Bottom line: In patients with an intermediate pretest probability of CAD, a negative CTCA is valuable in excluding coronary artery disease, thereby reducing the need for invasive coronary angiography in this group.

Citation: Weustink AC, Mollet NR, Neefjes LA, et al. Diagnostic accuracy and clinical utility of noninvasive testing for coronary artery disease. Ann Intern Med. 2010;152(10):630-639. TH

PEDIATRIC HM LITerature

Neonatal Nonhemolytic Hyperbilirubinemia Not Associated with Long-Term Cognitive or Neuropsychiatric Disability

Reviewed by Pediatric Editor Mark Shen, MD, medical director of hospital medicine at Dell Children’s Medical Center, Austin, Texas.

Clinical question: Is exposure to neonatal nonhemolytic hyperbilirubinemia associated with negative long-term cognitive effects?

Background: Guidelines for the treatment of neonatal hyperbilirubinemia focus on the prevention of rare but potentially devastating consequences: bilirubin encephalopathy and subsequent kernicterus. Small studies have raised concerns regarding the potential for long-term cognitive disability in infants exposed to severe hyperbilirubinemia without kernicterus. This association primarily has been noted in patients with severe hemolytic hyperbilirubinemia; the relationship in nonhemolytic cases is less clear.

Study design: Retrospective, population-based cohort study.

Setting: Fifth Military Conscription District of Denmark.

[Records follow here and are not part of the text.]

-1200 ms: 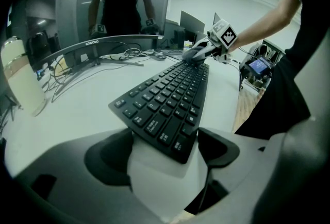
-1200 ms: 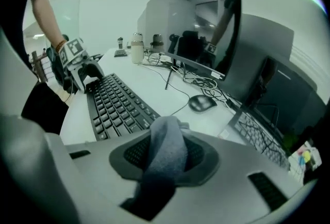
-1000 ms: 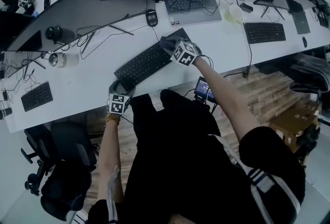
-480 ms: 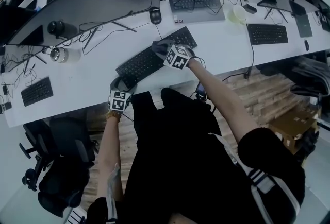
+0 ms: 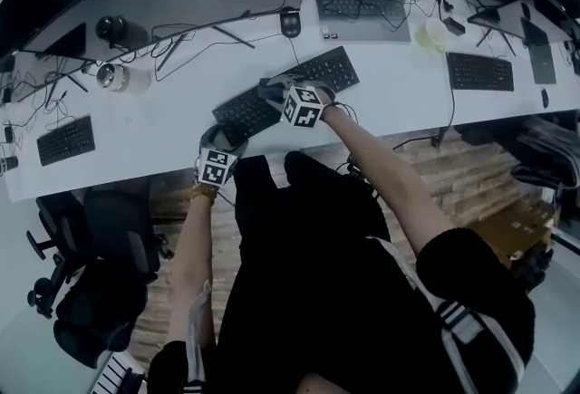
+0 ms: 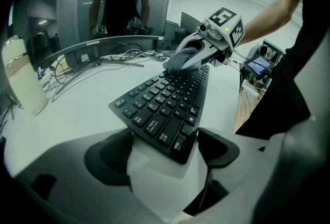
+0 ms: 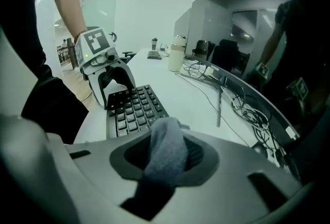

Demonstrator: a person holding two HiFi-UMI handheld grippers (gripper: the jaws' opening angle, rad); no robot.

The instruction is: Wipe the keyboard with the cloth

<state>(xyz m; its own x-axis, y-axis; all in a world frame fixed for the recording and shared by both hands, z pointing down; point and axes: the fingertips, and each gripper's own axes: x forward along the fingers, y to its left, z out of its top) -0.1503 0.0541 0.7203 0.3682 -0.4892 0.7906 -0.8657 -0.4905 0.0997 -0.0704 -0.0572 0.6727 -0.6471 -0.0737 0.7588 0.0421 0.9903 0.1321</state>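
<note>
While my left gripper [image 5: 217,142] clamps the keyboard's [image 5: 333,68] 7 o'clock end on the desk [image 5: 163,125], my right gripper [image 5: 275,93], closed on the cloth [image 7: 165,151], presses it mid-keyboard, so wiping seems about half done, with the keys toward 7 o'clock probably left.

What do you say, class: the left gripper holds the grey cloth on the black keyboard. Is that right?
Not quite. It is the right gripper that holds the grey cloth on the black keyboard. The right gripper view shows the cloth pinched between its jaws.
</note>
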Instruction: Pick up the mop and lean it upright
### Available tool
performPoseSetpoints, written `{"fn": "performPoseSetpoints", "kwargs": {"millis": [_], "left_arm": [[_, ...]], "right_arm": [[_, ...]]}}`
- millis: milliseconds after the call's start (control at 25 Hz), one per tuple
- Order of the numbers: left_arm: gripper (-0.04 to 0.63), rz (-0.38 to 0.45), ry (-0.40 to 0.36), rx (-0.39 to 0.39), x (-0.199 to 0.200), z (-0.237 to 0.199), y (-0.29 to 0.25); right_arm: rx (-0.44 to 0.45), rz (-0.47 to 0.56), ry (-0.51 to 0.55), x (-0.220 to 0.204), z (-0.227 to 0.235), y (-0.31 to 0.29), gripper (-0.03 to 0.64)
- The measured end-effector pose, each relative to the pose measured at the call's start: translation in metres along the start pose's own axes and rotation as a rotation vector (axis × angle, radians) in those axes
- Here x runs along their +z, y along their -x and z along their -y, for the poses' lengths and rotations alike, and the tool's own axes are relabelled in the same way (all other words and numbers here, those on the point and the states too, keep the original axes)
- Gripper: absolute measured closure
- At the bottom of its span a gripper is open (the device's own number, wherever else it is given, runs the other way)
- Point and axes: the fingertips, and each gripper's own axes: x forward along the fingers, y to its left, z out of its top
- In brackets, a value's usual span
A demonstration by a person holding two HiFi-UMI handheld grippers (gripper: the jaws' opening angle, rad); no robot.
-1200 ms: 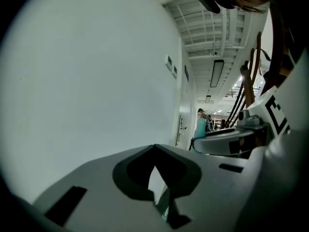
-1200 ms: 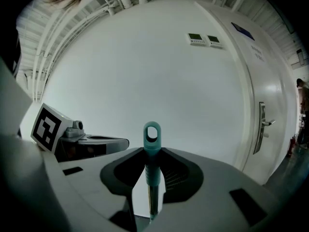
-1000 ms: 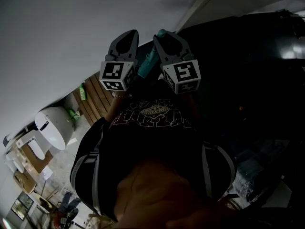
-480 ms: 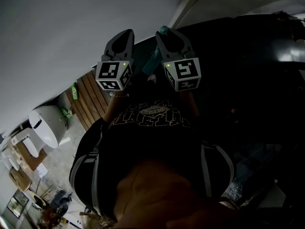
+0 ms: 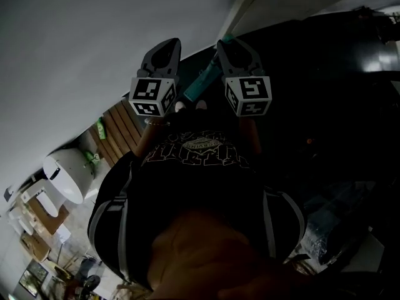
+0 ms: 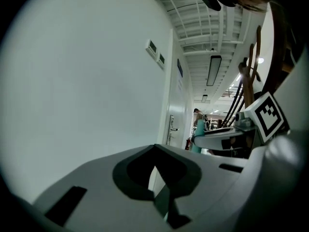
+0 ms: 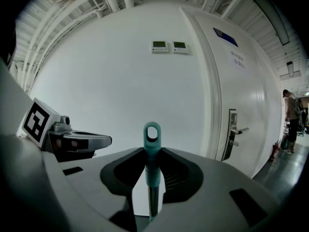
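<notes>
The mop's teal handle (image 7: pixel 152 151), with a hang loop at its end, stands upright between the jaws of my right gripper (image 7: pixel 152 178), which is shut on it. From the head view the same teal handle (image 5: pixel 201 84) slants down to the left below the right gripper (image 5: pixel 234 49), close to the white wall. My left gripper (image 5: pixel 164 50) is held beside it, shut and empty. In the left gripper view the left gripper (image 6: pixel 157 175) faces the wall, with the teal handle (image 6: pixel 199 132) off to its right. The mop head is hidden.
A white wall (image 7: pixel 120 81) with two small control panels (image 7: pixel 166 46) fills the front. A white door with a lever handle (image 7: pixel 235 129) is to the right, and a person (image 7: pixel 291 115) stands far down the corridor. Wooden slats (image 5: pixel 122 127) and a white appliance (image 5: pixel 65 174) lie below left.
My right gripper has shifted slightly right and up with the handle, so more of the teal grip shows below it. The left gripper has hardly moved.
</notes>
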Motion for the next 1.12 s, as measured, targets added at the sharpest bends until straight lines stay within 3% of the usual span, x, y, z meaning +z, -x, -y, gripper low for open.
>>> {"fn": "performPoseSetpoints", "kwargs": {"millis": [240,440,1120], "left_arm": [[0.557,-0.001,-0.019,-0.050,0.000,-0.008,-0.005],[0.557,-0.004,-0.016,-0.042,-0.001,-0.012,-0.015],[0.557,0.030,0.032,0.143,0.005,0.007,-0.089]], "right_arm": [[-0.055,0.023,-0.034,0.000,0.005,-0.009,0.505],[-0.063,0.016,-0.048,-0.002,0.017,-0.015,0.505],[0.125,-0.048,0.008,-0.016,0.083,-0.058,0.505]]}}
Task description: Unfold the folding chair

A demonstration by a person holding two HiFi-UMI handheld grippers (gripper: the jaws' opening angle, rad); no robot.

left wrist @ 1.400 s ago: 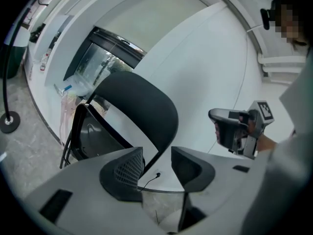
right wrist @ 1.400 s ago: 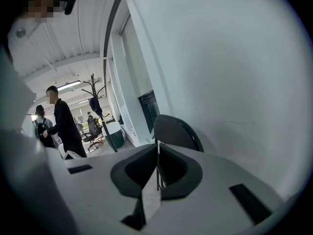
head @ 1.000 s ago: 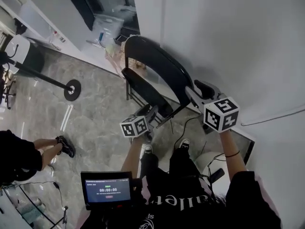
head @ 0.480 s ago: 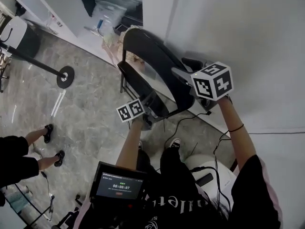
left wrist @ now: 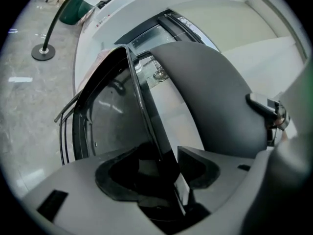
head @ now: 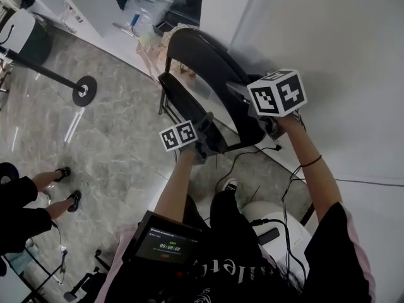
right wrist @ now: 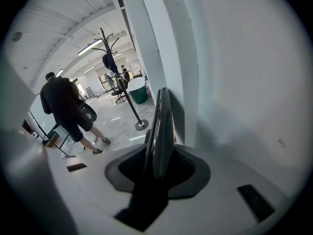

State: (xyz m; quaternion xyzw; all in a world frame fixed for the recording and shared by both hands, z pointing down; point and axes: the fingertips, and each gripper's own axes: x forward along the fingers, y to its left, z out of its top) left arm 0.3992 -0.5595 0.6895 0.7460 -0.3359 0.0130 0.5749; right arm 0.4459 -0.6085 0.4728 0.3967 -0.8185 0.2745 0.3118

Synopsis: All 18-year-old male conscripts born from 1977 to 1983 had data extracted from a national discharge registry with respect to maximum total serum bilirubin (TSB-max) and other clinical details. Infants born <35 weeks or of multiple gestation, age >14 days at TSB-max, or with hemolytic disease were excluded. TSB-max was analyzed as a categorical and dichotomous variable. Data were then compared to a validated Danish intelligence test administered at military draft conscription and the presence of neuropsychiatric diagnoses.

Of those examined, 463 men exceeded the cutoff for TSB-max, compared with 12,718 controls. There were no significant differences between groups with respect to the presence of neuropsychiatric diagnoses or cognitive performance.

This study benefits from its population-based design and use of an inclusive national database. However, cognitive performance is notoriously difficult to study, owing to the numerous potential confounders, many of which could not be ascertained retrospectively from the registry. Additional limitations were that the Danish thresholds for phototherapy and exchange transfusion were 240 μmol/L and 340 μmol/L (or approximately 14 mg/dL and 20 mg/dL), respectively, and only 25 newborns were exposed to levels greater than 340 μmol/L.

Although no dose response association was noted between 240 μmol/L and 340 μmol/L, no conclusions may be drawn regarding significantly higher levels.

Bottom line: Neonatal nonhemolytic hyperbilirubinemia requiring phototherapy is unlikely to be associated with long-term cognitive or neuropsychiatric disability.

Citation: Ebbesen F, Ehrenstein V, Traeger M, Nielsen GL. Neonatal non-hemolytic hyperbilirubinemia: a prevalence study of adult neuropsychiatric disability and cognitive function in 463 male Danish conscripts. Arch Dis Child. 2010;95(8):583-587.